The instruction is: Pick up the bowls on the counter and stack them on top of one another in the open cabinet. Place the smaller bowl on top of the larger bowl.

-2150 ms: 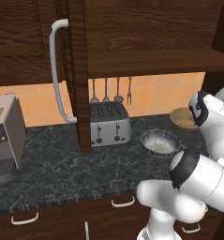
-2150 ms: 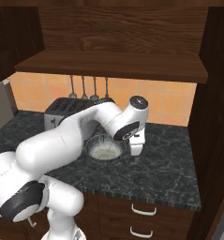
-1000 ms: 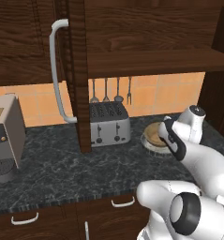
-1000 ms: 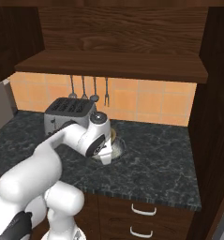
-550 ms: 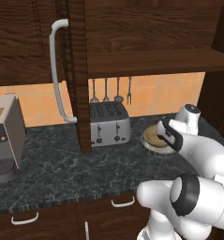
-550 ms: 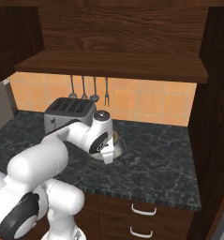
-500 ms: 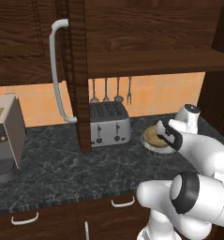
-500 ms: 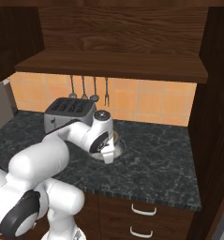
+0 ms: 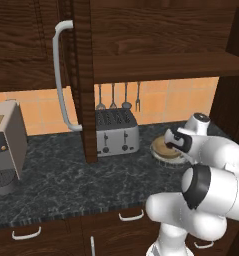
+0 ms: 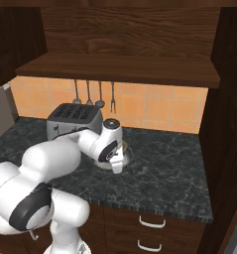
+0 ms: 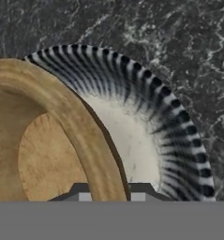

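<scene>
The smaller tan bowl [image 11: 48, 154] sits nested inside the larger line-patterned bowl [image 11: 172, 129], off-centre toward one side, on the dark counter [image 9: 51, 185] right of the toaster. In the left base view the tan bowl [image 9: 167, 147] rests in the larger bowl [image 9: 161, 155]. My gripper [image 11: 109, 193] is low over them. Its fingertips [image 11: 80, 193] straddle the tan bowl's rim and are shut on it. The gripper [image 10: 118, 162] hides most of the bowls in the right base view, where part of the larger bowl [image 10: 126, 155] shows. The cabinet shelf [image 9: 166, 67] is above.
A silver toaster [image 9: 116, 132] stands left of the bowls, with utensils [image 9: 118, 95] hanging behind on the tiled wall. The open cabinet door [image 9: 82, 75] with its pale handle [image 9: 61, 75] hangs over the counter. A coffee machine [image 9: 6, 150] is at far left. A dark side panel [image 10: 226, 124] bounds the right.
The gripper carried the tan bowl leftward from the right end of the counter and lowered it into the larger bowl. Over the last half second almost nothing moved.
</scene>
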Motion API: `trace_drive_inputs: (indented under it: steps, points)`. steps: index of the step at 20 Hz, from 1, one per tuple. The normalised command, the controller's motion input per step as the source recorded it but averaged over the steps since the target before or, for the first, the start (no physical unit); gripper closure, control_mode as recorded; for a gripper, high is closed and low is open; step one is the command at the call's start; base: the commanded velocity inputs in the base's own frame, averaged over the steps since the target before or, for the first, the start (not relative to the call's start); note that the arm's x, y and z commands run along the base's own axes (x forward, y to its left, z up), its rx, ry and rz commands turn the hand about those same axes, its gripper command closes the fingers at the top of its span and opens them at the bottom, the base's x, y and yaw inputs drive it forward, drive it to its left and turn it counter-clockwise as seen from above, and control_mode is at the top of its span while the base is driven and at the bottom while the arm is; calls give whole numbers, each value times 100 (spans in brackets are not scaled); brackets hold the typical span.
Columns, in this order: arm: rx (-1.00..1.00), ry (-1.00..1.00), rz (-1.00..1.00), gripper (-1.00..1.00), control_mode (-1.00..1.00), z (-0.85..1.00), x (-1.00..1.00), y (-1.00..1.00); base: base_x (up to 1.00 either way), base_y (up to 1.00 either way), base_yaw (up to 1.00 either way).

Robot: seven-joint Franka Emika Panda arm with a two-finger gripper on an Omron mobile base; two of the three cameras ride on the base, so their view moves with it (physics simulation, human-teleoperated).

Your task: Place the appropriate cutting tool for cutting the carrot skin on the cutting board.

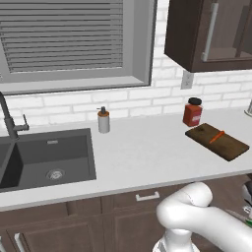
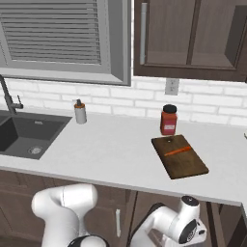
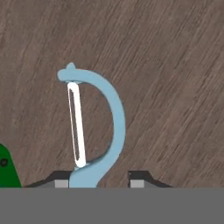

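Closing on the small light-blue peeler with a loop head, the gripper is partly shut; whether it grips yet I cannot tell. Squeeze firmly around the handle before lifting toward the far-off dark brown wooden cutting board.

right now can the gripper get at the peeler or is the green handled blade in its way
Probably yes: the peeler lies on a wooden surface with its handle between the gripper fingertips, nothing over it. The green handle sits off to one side, apart.
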Motion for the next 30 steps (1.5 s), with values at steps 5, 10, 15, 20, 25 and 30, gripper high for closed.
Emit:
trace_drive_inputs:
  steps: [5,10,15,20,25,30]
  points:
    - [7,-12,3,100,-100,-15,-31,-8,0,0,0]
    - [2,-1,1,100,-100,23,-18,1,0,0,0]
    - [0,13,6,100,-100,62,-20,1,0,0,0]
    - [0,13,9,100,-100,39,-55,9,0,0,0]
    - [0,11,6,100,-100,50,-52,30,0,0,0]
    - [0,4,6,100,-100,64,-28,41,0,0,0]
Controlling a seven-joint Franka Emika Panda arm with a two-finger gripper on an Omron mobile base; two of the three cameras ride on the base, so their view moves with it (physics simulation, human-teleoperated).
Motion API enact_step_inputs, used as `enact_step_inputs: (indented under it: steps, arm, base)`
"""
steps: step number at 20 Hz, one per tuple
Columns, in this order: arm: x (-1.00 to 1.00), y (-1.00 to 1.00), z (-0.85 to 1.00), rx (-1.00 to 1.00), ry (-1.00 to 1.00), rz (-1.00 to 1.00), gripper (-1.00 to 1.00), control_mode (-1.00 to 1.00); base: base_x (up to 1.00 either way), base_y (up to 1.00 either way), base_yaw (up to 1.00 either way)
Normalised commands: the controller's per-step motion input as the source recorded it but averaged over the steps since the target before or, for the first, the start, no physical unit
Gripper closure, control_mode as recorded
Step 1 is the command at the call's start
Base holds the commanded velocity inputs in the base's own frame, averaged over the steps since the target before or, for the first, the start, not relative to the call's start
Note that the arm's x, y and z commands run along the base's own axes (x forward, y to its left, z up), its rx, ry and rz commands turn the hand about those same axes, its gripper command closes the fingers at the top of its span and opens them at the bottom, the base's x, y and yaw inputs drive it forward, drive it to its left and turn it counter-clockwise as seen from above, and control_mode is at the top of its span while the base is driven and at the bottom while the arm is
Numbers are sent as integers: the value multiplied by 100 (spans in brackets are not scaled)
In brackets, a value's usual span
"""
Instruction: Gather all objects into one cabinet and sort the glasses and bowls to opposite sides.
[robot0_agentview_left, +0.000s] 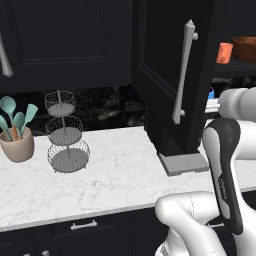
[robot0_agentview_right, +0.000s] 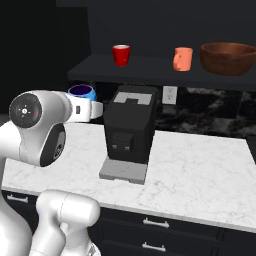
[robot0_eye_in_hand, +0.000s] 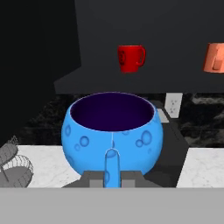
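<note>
hand view: gripper (robot0_eye_in_hand: 113, 180) is clamping tight on the small blue bowl (robot0_eye_in_hand: 113, 132), carrying it above the counter (robot0_agentview_right: 200, 160) | red mug (robot0_agentview_right: 121, 54), orange cup (robot0_agentview_right: 183, 59), brown bowl (robot0_agentview_right: 228, 58) are sitting left-to-right on the cabinet shelf (robot0_agentview_right: 150, 70) | coffee machine (robot0_agentview_right: 127, 135) is standing just right of the bowl

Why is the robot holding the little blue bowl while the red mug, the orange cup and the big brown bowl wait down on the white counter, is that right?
Not quite. The gripper does hold the blue bowl, but the red mug, orange cup and brown bowl stand up on the dark cabinet shelf, not on the counter. The right base view shows it.
</note>
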Motion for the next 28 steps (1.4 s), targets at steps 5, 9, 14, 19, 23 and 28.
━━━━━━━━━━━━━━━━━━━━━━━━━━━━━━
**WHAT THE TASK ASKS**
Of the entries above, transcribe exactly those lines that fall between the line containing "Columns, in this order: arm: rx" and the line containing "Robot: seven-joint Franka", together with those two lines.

**OUTPUT FOR THIS EXERCISE**
Columns, in this order: arm: rx (-1.00..1.00), ry (-1.00..1.00), rz (-1.00..1.00), gripper (-1.00..1.00), control_mode (-1.00..1.00), z (-0.85..1.00), x (-1.00..1.00), y (-1.00..1.00); base: base_x (up to 1.00 either way), base_y (up to 1.00 either way), base_yaw (up to 1.00 either way).

Robot: seven-joint Franka Emika Panda arm with a two-finger gripper on an Omron mobile base; two of the three cameras ride on the base, so their view moves with it (physics simulation, human-teleoperated).

This output has come to an end.